OBJECTIVES For Greece, data on incidence of stroke, type of stroke, and prognosis of stroke is limited. Recently, results on incidence of stroke were published. Here 1 year mortality, functional outcome after a first ever stroke, and determinants of the prognosis are described.

METHODS A population based registry was established in the Arcadia area, located in eastern central Peloponessos in southern Greece. Between 1 November 1993 and 31 October 1995, 555 patients with a first ever stroke were identified using information from death certificates, hospital records, public health centres and general practitioners. Extensive information on cardiovascular risk factors and stroke characteristics was obtained. After 1 year a modified Rankin score was determined in all surviving patients.

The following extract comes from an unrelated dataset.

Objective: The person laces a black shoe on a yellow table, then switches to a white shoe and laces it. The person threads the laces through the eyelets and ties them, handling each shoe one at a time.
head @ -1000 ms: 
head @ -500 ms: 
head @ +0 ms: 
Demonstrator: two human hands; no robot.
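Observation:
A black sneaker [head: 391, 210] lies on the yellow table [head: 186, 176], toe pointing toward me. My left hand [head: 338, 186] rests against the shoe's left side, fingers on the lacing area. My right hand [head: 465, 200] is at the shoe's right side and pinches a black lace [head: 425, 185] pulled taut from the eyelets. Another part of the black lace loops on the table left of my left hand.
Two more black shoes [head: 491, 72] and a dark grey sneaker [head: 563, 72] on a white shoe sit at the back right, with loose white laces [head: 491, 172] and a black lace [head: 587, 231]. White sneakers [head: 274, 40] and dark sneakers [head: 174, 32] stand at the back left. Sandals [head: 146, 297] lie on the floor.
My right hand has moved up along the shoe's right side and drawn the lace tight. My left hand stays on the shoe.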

RESULTS After 1 year of follow up, 204 (36.8%) patients died. The probability of survival 1 year after stroke was higher for cerebral infarction than for intracerebral haemorrhage; 67.8% (95% confidence interval (95% CI) 64–72) and 46.4% (35–57), respectively. Of the survivors, 68.9% had either no symptoms or symptoms that would not interfere with their capacity to look after themselves (Rankin score 0 to 2). Increasing age and low Glasgow coma scale score were the most powerful predictors of death within 1 year (p<0.01), whereas increasing age, atrial fibrillation, and low Glasgow coma scale score were the most important predictors of functional outcome 1 year after a stroke (p<0.01).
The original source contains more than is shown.